NCT number NCT05912387
Other study ID # 67292
Secondary ID
Status Recruiting
Phase Early Phase 1
First received
Last updated
Start date May 31, 2023
Est. completion date December 31, 2025

Study information

Verified date March 2024
Source Stanford University
Contact Touran Fardeen
Phone (650) 725-5890
Email tfardeen@stanford.edu
Is FDA regulated No
Health authority
Study type Interventional

Clinical Trial Summary

PSC is a liver disease that has no medical cure. Patients with PSC are at a greatly increased risk of cancer and infection. Additionally, many patients require a liver transplant. Progress towards a cure has been severely limited by an incomplete understanding of why patients develop PSC. The investigators aim to close this gap by conducting a pilot human study in patients with PSC, using statin therapy as a model


Description:

Database studies have suggested that use of statins is associated with lower mortality in patients with PSC. Statins are also safe, widely used medications for the treatment of high cholesterol. This track record of safety makes repurposing statins for use in PSC an attractive option. This study will evaluate the impact of bile acid profile and the microbiome.

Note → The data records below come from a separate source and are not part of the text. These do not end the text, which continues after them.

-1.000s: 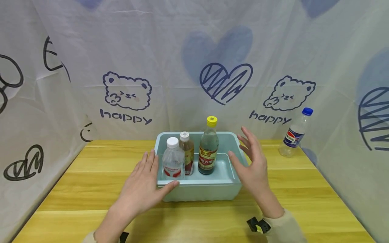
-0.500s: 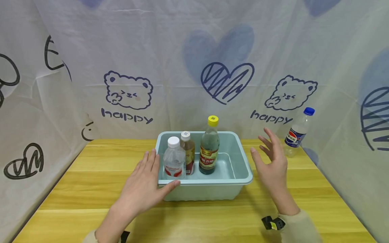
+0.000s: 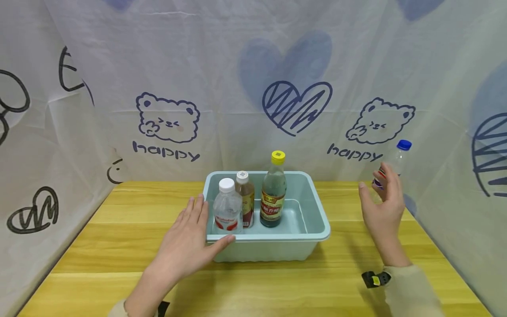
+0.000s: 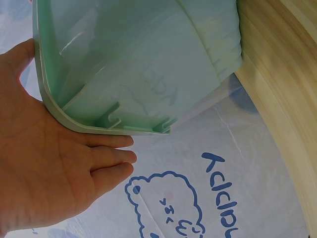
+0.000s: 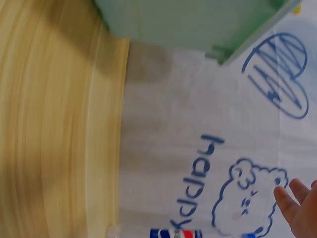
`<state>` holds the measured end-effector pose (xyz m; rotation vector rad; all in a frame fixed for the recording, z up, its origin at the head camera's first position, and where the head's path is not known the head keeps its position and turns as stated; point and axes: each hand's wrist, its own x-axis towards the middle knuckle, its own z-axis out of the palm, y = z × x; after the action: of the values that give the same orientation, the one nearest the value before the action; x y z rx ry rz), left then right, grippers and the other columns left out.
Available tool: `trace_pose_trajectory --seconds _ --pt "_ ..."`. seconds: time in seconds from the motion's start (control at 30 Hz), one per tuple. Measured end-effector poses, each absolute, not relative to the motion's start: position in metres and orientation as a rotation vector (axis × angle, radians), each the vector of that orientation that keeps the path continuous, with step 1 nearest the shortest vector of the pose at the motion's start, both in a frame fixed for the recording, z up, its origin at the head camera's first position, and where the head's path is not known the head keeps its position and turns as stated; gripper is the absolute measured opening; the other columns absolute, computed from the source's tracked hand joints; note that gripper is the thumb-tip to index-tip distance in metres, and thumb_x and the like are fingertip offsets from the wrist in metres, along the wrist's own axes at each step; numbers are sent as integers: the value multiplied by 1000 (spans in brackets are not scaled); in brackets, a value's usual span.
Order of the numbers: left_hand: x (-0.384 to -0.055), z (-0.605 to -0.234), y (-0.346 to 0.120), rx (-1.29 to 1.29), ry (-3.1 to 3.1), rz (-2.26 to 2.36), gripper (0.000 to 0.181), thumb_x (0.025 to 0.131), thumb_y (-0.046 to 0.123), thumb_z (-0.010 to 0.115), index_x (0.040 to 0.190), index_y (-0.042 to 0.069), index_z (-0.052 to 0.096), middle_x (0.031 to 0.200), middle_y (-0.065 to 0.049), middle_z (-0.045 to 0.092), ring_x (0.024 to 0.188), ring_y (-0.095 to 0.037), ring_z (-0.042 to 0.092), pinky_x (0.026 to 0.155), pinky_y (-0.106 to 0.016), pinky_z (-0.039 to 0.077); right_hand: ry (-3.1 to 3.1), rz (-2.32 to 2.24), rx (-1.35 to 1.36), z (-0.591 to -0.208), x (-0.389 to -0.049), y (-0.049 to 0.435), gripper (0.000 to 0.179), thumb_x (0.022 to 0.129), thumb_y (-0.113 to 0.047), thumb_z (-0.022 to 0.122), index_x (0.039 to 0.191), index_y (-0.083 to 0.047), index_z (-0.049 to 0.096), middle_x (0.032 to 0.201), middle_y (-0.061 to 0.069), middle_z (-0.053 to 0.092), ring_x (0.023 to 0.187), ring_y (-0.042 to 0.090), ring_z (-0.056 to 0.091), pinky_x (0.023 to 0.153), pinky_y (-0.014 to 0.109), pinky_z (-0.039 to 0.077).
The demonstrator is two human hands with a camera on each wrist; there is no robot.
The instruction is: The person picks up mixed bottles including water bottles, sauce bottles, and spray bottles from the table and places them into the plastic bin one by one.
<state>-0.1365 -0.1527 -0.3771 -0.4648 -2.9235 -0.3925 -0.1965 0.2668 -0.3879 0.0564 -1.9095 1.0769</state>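
Note:
My left hand (image 3: 184, 244) rests with straight fingers on the near left corner of a pale green plastic bin (image 3: 261, 249); the left wrist view shows the palm and fingers against the bin's rim (image 4: 99, 130). Inside the bin stand a clear water bottle (image 3: 227, 209) with a white cap, a brown drink bottle (image 3: 246, 198) and a vinegar bottle (image 3: 273, 193) with a yellow cap. My right hand (image 3: 385, 209), fingers spread and loosely bent, hovers in front of a clear Pepsi bottle (image 3: 397, 162) with a blue cap, hiding its lower part. Nothing is in its grasp.
The bin stands on a yellow wooden table (image 3: 119, 246). A white cloth (image 3: 222, 57) printed with bears and hearts hangs behind the table and along both sides. The Pepsi bottle stands near the table's far right corner.
My right hand has moved from over the bin's right side, rightward to the Pepsi bottle, now overlapping it. My left hand and the bottles in the bin have stayed put.

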Motion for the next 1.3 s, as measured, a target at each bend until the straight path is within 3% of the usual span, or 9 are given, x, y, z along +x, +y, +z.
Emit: trace_pose_trajectory --seconds 0.13,0.37,0.73,1.03,1.3 --pt "-137 -377 -153 -462 -2919 -397 117 93 85 39 160 -10 24 169 -28 13 156 -46 17 126 -57 22 -1895 1100 -8 -389 -204 280 65 95 -1 69 156 -14 48 152 4 53 128 17 58 103 15 48" --pt "-137 -378 -151 -466 -2918 -386 117 93 84 41 159 -11 25 168 -28 14 156 -46 17 126 -56 23 -1872 1151 -166 -393 -217 304 64 99 -14 66 159 -24 43 157 -3 45 137 16 52 111 28 48" --pt "-138 -380 -153 -456 -2914 -400 117 93 84 42 160 -10 24 169 -27 14 156 -45 16 126 -56 23 -1889 1084 -287 -393 -248 346 71 99 -25 67 162 -20 35 161 4 41 142 16 43 119 29 37" --pt "-137 -379 -153 -454 -2918 -400 117 93 84 41 160 -10 23 169 -27 14 156 -45 16 126 -56 23 -2012 1038 -352 -393 -265 376 78 101 -35 66 165 -20 26 167 -3 30 147 18 35 123 31 30" --pt "-137 -378 -153 -454 -2915 -408 117 93 84 43 160 -10 23 169 -28 14 156 -45 17 126 -56 23 -2161 1042 -407 -391 -274 390 85 101 -44 63 168 -22 15 172 -3 18 152 23 28 126 44 26"
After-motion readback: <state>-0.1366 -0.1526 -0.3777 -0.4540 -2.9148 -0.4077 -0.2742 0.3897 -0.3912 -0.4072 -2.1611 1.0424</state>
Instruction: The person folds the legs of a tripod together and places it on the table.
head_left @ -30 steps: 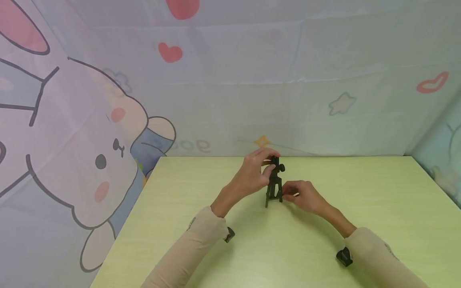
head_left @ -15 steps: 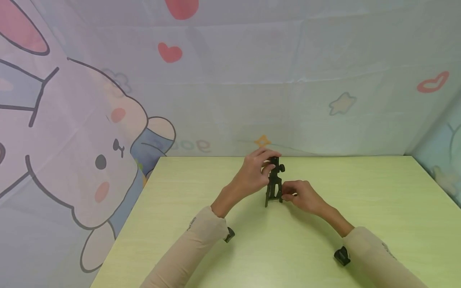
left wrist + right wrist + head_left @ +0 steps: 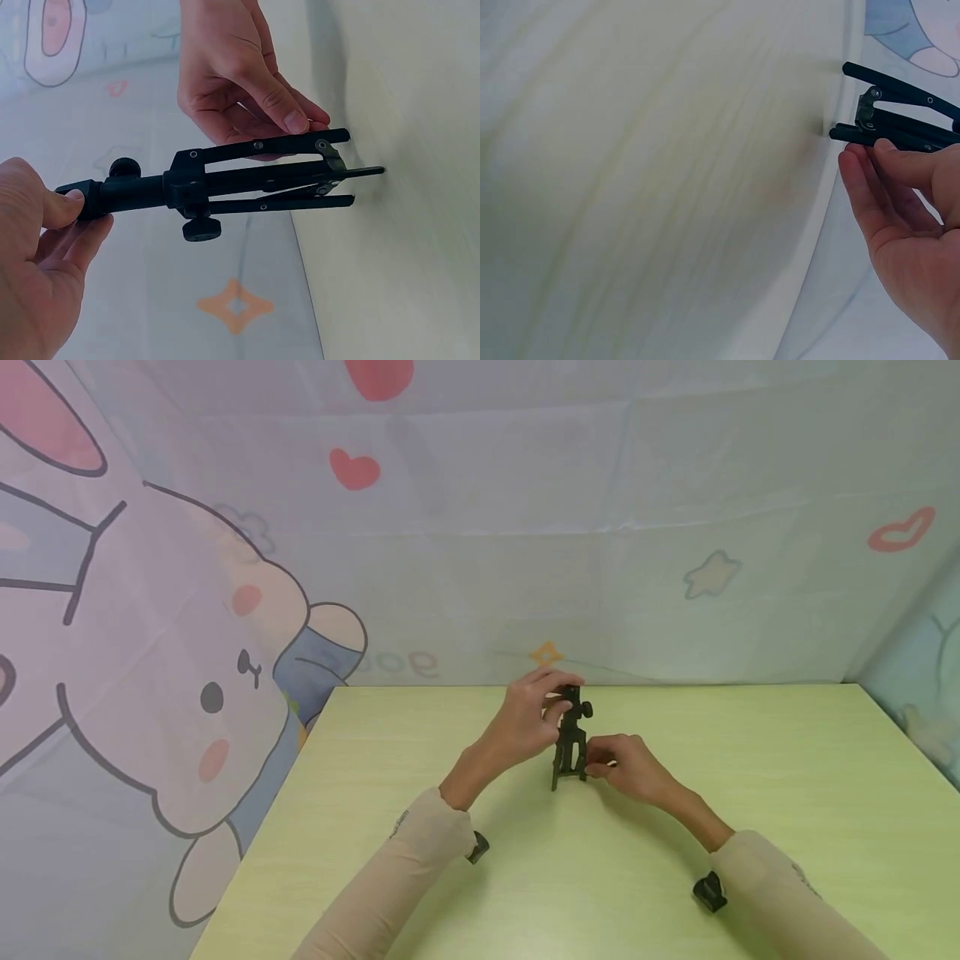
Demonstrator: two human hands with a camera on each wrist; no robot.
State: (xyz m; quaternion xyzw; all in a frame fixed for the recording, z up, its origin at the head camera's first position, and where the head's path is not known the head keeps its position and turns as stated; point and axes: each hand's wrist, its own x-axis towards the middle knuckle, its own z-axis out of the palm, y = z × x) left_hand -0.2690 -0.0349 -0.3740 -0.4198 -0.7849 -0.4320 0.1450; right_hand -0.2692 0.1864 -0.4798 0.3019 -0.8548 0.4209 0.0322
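Observation:
A small black tripod [image 3: 572,720] stands upright near the back of the table, its legs partly spread. My left hand [image 3: 521,718] pinches its top end between thumb and fingers. In the left wrist view the tripod [image 3: 142,193] lies sideways across the picture, with two round knobs on its column and metal hinges between the legs. My right hand [image 3: 630,768] holds one leg low down, thumb on one side and fingers behind. The right wrist view shows that right hand [image 3: 915,232] at the leg, while the tripod's top is out of frame.
The pale yellow-green table [image 3: 600,877] ends at a fabric backdrop [image 3: 480,585] printed with a rabbit, hearts and stars. Below each sleeve sits a black wrist device [image 3: 708,892].
The right hand and forearm have shifted very slightly left, and the tripod's feet with them. Both hands keep their hold on the tripod.

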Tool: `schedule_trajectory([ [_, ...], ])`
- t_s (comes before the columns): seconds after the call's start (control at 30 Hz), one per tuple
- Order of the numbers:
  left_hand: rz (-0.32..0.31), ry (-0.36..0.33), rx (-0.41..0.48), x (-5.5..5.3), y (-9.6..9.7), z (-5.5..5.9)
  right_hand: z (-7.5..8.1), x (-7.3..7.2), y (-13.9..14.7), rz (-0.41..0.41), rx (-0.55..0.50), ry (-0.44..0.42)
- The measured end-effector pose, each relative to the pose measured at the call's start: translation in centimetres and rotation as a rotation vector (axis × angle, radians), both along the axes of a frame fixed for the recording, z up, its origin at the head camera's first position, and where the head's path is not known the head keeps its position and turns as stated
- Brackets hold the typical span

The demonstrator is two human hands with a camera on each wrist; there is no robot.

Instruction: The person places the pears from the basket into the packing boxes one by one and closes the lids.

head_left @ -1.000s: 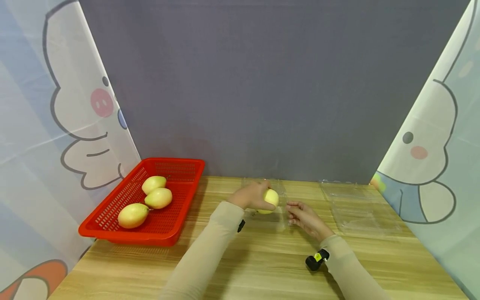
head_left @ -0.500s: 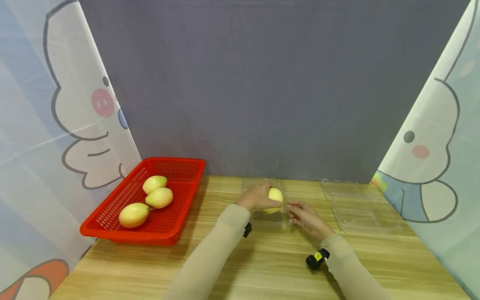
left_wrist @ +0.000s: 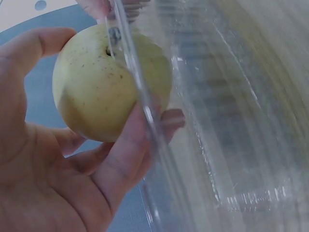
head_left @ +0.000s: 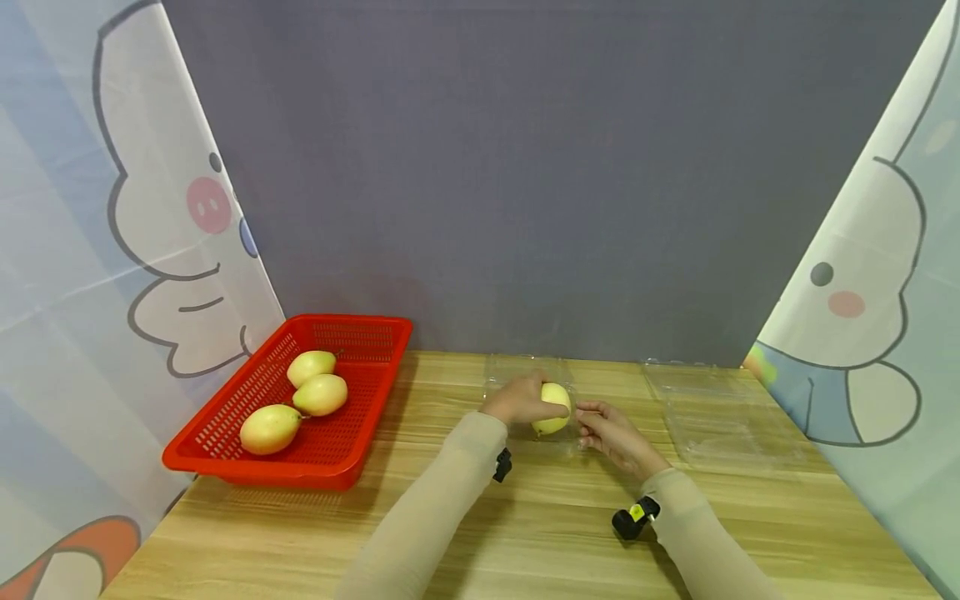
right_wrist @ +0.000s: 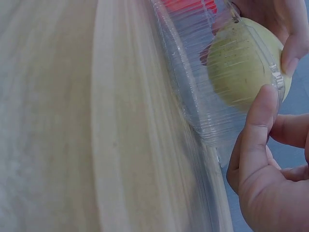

Rosuvastatin induced changes in cell signaling pathways in the body, as well as its impact of bacterial gene expression in the microbiome will be evaluated. The investigators anticipate that this study will provide key insights into the biologic basis of PSC, which may aid in the development of drugs for the treatment of PSC. This research study will enroll patients with PSC. The study will be conducted in 3 phases: baseline measurements, study period (treatment with rosuvastatin), and follow-up (follow-up after completing statin treatment). All patients will receive the study drug, and no patients will receive placebo treatment. Rosuvastatin is FDA approved for treatment of high cholesterol, but its use in this trial is off label.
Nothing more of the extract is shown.